## What to work on
Go line by line through the entries and show those that hold the string "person".
***** Data extracts *****
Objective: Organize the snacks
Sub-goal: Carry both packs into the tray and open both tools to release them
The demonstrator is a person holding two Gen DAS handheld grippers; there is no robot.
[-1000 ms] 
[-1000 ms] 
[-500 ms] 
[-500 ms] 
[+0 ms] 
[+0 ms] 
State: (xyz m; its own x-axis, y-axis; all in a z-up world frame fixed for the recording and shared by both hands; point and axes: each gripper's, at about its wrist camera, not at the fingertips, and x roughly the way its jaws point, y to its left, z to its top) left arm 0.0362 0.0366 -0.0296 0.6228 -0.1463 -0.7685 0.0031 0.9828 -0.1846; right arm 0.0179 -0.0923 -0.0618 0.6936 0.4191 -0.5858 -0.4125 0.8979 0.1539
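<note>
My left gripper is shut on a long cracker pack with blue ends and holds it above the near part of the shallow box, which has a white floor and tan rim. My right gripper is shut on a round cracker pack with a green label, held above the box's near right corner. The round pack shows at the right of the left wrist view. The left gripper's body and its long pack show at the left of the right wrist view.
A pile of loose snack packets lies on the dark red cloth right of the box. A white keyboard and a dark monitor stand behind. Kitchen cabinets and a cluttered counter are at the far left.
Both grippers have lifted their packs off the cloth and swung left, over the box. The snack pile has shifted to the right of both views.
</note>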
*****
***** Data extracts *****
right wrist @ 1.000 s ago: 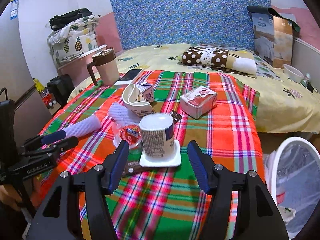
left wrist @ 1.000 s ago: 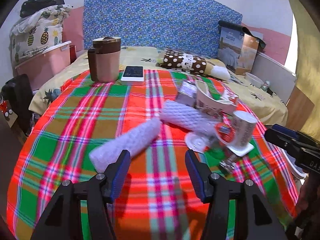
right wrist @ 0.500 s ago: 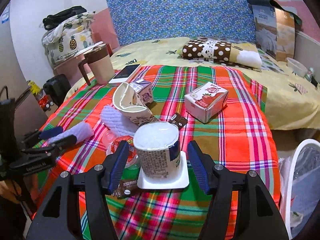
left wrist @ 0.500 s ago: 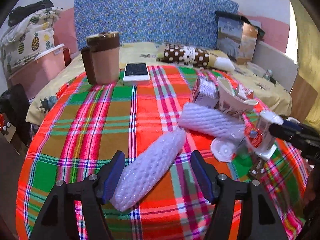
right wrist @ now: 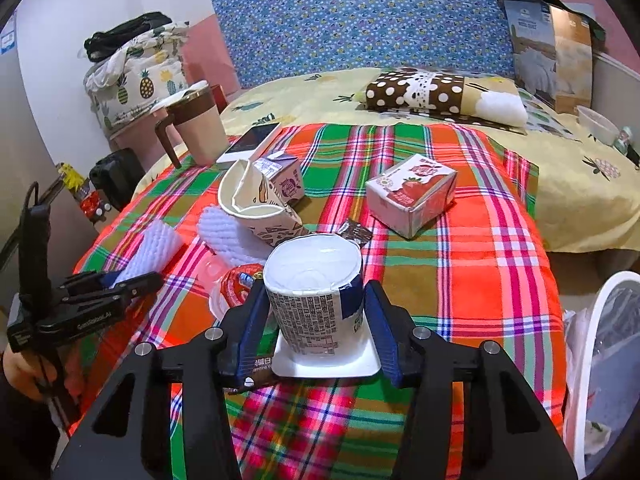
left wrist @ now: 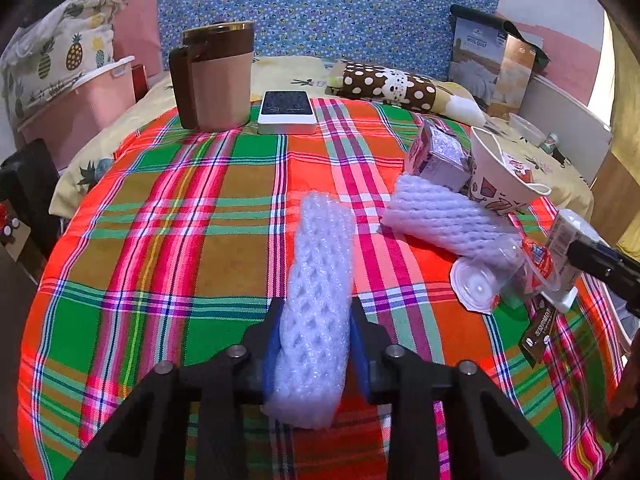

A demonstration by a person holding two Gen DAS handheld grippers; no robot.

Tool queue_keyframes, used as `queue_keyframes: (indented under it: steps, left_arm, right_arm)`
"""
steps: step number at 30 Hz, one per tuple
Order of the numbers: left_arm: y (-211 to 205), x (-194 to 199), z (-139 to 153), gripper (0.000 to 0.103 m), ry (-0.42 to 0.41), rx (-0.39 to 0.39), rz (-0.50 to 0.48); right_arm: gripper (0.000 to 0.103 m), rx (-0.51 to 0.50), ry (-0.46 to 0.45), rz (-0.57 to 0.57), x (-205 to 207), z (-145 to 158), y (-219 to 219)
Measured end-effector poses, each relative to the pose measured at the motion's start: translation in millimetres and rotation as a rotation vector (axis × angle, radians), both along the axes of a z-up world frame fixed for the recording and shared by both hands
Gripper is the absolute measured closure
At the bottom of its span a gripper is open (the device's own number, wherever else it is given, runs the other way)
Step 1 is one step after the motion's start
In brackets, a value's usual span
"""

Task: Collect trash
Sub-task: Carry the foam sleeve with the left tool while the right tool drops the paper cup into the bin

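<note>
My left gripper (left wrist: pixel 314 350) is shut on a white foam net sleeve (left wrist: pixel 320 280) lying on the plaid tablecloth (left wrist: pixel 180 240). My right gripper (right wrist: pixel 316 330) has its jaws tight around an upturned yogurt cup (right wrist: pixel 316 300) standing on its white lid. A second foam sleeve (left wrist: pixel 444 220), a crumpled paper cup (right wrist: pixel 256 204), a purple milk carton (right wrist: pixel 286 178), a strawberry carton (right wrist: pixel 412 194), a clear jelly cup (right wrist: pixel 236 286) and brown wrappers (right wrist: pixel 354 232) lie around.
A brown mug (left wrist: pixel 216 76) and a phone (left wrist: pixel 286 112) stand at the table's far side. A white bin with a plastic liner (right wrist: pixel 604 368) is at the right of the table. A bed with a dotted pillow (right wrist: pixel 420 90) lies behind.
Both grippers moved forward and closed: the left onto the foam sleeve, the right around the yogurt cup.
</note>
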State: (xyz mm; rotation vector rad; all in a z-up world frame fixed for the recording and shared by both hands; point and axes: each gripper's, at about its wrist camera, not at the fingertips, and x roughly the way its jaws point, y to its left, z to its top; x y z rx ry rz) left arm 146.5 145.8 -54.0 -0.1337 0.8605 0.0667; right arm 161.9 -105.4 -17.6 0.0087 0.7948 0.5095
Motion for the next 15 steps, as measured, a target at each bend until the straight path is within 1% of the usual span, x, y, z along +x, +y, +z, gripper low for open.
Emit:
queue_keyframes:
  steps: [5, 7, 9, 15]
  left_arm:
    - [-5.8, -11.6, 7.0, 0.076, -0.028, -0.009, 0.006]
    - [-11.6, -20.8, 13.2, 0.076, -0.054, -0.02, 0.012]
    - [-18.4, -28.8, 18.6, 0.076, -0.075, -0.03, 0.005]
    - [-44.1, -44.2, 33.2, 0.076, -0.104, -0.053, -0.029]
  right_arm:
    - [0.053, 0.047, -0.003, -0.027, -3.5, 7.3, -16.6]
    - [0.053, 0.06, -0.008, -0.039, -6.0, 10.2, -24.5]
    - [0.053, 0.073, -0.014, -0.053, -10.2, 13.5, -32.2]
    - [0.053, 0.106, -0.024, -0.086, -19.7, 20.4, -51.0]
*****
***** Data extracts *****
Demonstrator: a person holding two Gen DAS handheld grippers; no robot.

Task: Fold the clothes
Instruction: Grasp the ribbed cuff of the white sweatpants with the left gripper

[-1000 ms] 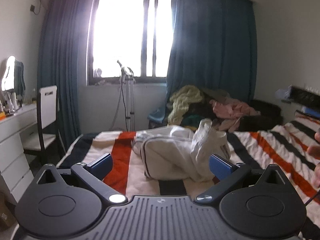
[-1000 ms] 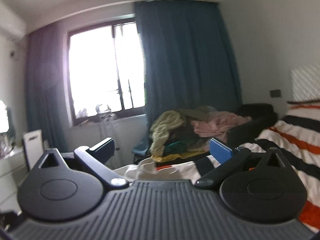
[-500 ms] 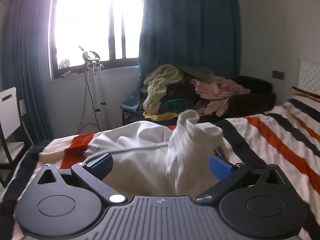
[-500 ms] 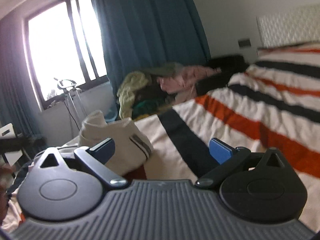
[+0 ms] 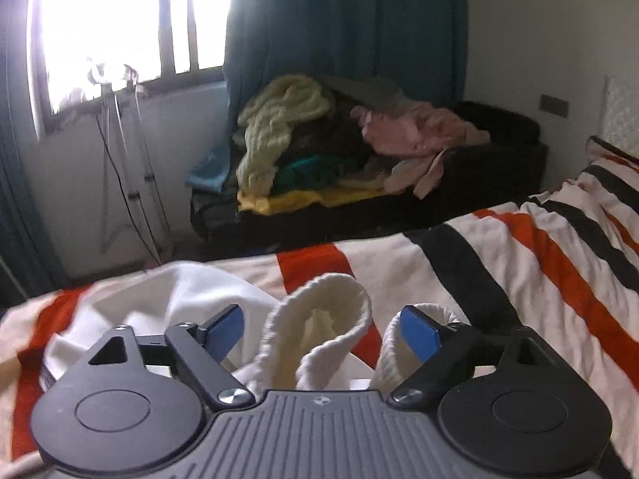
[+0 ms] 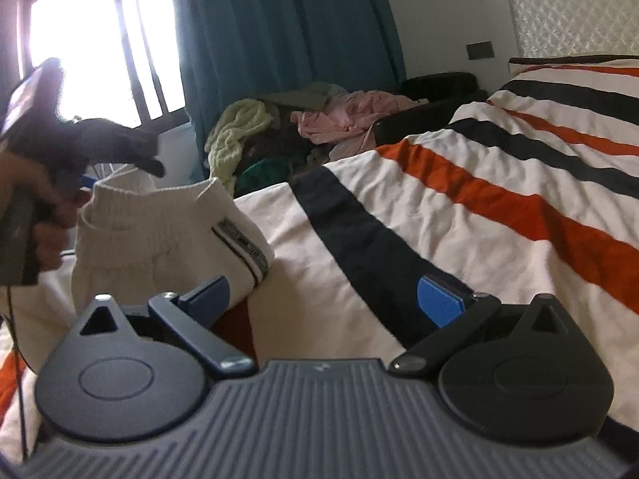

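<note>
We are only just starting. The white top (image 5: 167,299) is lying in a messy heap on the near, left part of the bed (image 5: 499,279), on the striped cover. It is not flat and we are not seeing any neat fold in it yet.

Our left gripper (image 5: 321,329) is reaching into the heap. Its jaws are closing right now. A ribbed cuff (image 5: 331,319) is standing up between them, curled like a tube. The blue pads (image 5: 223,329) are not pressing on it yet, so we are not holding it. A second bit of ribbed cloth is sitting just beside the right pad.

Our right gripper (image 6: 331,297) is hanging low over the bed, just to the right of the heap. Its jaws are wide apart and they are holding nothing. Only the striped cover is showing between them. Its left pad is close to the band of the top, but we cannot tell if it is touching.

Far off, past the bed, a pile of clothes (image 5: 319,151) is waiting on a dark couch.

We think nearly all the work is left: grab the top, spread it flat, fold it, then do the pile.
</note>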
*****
## Result for this exercise
The demonstrator is a person holding two Gen DAS handheld grippers; there is no robot.
A demonstration by a person holding two Gen DAS handheld grippers; no robot.
Demonstrator: a person holding two Gen DAS handheld grippers; no robot.

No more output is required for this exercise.